« On s’aimait comme les amoureux de Peynet. Rappelle-toi toujours des amoureux de Peynet et tu n’oublieras jamais le nom de ton père » ressassait inlassablement Mauricette à sa fille.
Aussi la petite Brigitte, à défaut de pouvoir contempler son père ne serait-ce qu’en photo, grandit-elle avec l’image des amoureux de Peynet accrochée au-dessus de son lit. Mauricette et Pierre, tous deux enfants de la Ddass, s’étaient rencontrés au foyer de Soissons. « Maman m’a raconté que les filles étaient séparées des garçons et qu’en un an, ils n’ont passé qu’une nuit ensemble. Celle où ils m’ont conçue », raconte Brigitte émue.

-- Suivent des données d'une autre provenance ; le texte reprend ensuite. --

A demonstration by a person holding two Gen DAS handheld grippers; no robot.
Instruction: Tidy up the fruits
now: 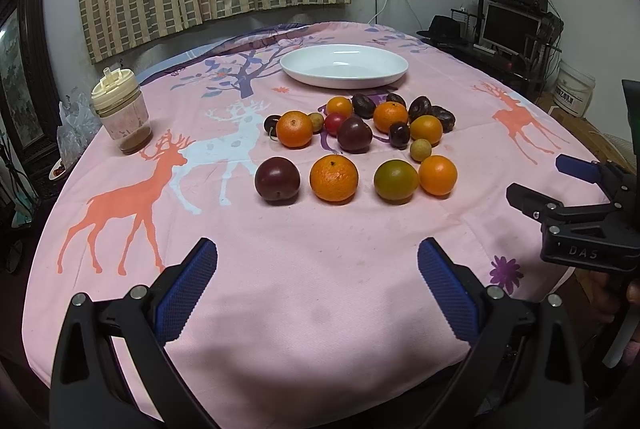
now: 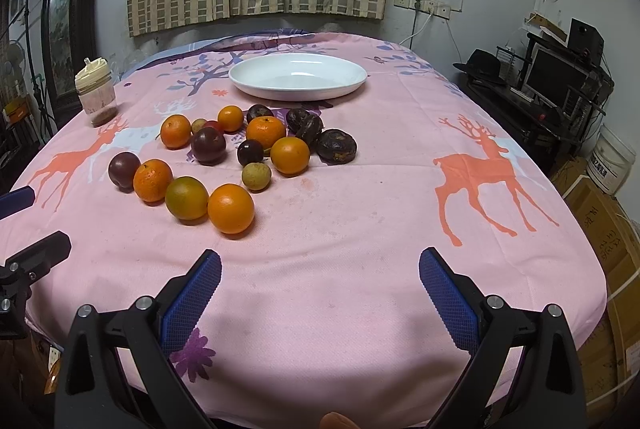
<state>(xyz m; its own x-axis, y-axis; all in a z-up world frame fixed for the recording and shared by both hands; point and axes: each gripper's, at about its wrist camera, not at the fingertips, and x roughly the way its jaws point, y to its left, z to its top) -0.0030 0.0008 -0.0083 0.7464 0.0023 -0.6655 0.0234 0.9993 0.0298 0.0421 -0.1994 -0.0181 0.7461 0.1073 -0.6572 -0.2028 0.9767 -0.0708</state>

Alors qu’ils rêvent déjà de jouer au papa et la maman et de se marier, l’Assistance Publique les sépare et confisque les lettres qu’ils s’envoient.
Pierre ne saura pas si l’enfant que porte Mauricette verra le jour, ni même quel sera son sexe avant ce jour de décembre 1993. « Le choc de ma vie, analyse Pierre. A l’époque, on n’osait pas se rebeller. Si j’avais pu, j’aurai enlevé Mauricette et on se serait sauvés tous les deux, avec l’enfant qu’elle portait ».
A 59 ans, Pierre n’a pas laissé passer sa chance deux fois : il s’est sauvé … pour aller vivre chez sa fille et rattraper le temps perdu.
Photo : Il aura fallu 39 années à Brigitte pour découvrir le visage de son père naturel, Pierre (ici avec son épouse et leurs filles). Les parents de Brigitte, orphelins, avaient été séparés par l’Assistance Publique peu avant sa naissance.